The principle component analysis method used in this study not only evaluates the development level of the population system and the governmental affairs service resource system but also can effectively calculate and comprehensively evaluate the matching between population and governmental affairs’ service resources by using the matching degree model. The evaluation model can also be applied to the provincial or national data on the population and governmental affairs’ service resources. It provides a more scientific and effective research and evaluation means for the matching calculation and intelligent matching between governmental affairs’ service resources and the population. Thus, the model is of far-reaching significance.

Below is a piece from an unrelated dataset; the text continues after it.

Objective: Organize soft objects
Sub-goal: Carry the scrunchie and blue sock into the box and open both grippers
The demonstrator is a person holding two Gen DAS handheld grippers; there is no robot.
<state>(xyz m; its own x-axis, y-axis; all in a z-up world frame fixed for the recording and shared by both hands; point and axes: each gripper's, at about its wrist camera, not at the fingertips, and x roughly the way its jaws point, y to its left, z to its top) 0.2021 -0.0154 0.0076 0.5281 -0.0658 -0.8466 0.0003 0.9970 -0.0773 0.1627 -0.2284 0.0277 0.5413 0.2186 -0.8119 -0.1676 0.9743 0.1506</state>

This study finds the matching degree and trend of government service resources and population allocation from a macroperspective and fails to do in-depth research on more refined and personalized matching due to the complexity and diversity of population data; we intend to conduct the corresponding study in our future work.

5.2. Suggestions

The matching between governmental affairs’ service resources and population is moderate. Moreover, it still has great development potential. Hence, the government needs to promote the development of matching between governmental affairs’ service resources and population further. The following suggestions are proposed in this study. First, the service resources based on spatial accessibility are more accurately allocated. On the basis of the total population, the population characteristics are analyzed, and the needs of the masses are more accurately judged. For example, the day of a governmental affairs’ service is determined through the gathering places of the elderly or those with low education to provide door-to-door services. In the gathering places of middle-aged and young people or those with high education, intelligent means, such as the all-in-one machine for governmental affairs’ services, are promoted; for instance, a specific policy is implemented in one district to provide services more accurately. Second, service in the grassroots units needs to be enhanced. Moreover, itinerant services must be provided in villages, and the construction of village-level agents must be strengthened. The standardization of village-level services must be perfected, and the last kilometer of governmental affairs’ service must be covered in all aspects in detail. Third, the government must upgrade the One Netcom Office. On the basis of the One Netcom Office and the Anhui Governmental Affairs’ Netcom Office in the early stage, more One Netcom matters are explored according to regional characteristics to provide the public with more convenient governmental affairs’ services.

Data Availability

The data used to support the findings of the study are available at https://github.com/grcpeng/The-number-of-governmental-affair-service-resource-and-population-of-L-City-in-2017-2021.

Conflicts of Interest

The authors declare that they have no conflicts of interest.